TASK GOAL ▸ Which of the lines below holds the string "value"? Copy every line that does.

SUPPLIED MATERIAL ▸
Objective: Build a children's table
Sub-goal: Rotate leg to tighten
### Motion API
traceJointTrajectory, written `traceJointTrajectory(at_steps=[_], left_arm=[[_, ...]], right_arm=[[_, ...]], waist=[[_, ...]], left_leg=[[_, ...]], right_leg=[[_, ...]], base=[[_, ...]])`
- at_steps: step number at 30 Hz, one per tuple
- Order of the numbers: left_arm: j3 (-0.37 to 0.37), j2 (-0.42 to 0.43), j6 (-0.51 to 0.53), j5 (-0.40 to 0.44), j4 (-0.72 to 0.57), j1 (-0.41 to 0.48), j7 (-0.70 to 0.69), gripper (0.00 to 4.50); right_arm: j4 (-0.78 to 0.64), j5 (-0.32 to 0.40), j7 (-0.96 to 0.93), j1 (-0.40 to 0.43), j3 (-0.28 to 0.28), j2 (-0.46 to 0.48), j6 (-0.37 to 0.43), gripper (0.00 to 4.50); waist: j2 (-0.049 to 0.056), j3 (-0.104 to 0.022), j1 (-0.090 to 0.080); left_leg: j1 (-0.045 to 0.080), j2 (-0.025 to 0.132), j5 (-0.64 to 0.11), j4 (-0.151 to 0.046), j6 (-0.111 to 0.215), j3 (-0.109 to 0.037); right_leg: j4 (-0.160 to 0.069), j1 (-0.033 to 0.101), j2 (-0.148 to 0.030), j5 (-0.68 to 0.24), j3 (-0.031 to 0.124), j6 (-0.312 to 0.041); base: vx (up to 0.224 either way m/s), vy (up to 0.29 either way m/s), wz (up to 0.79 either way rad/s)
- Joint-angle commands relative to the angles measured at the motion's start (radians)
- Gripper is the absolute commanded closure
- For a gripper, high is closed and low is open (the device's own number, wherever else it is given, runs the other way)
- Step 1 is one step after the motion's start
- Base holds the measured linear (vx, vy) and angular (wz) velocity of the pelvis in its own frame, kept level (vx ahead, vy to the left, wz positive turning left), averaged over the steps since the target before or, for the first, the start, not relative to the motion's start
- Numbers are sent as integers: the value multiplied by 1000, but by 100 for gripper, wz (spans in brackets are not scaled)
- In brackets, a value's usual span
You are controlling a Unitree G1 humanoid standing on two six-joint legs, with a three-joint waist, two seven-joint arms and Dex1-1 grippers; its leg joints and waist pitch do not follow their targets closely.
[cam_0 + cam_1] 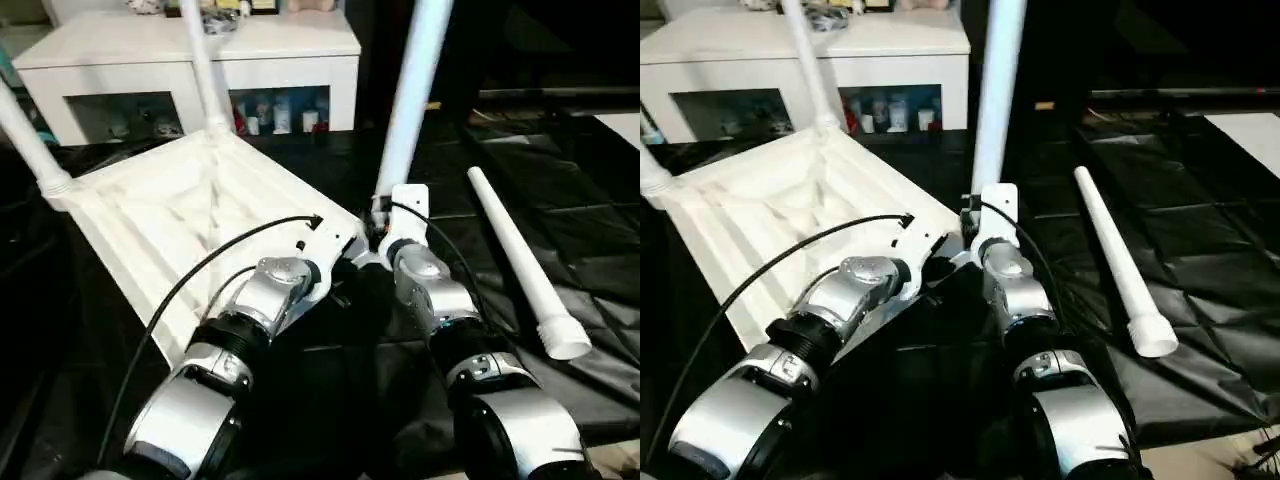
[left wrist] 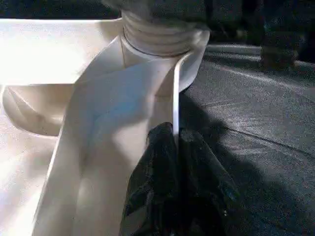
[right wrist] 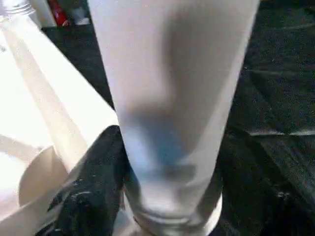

SOLUTION TO THIS PROBLEM ▸
- Numbers are sent as integers: the value multiplied by 1000, but by 100 for gripper, wz (spans in brackets are not scaled)
- In brackets, a value's usual span

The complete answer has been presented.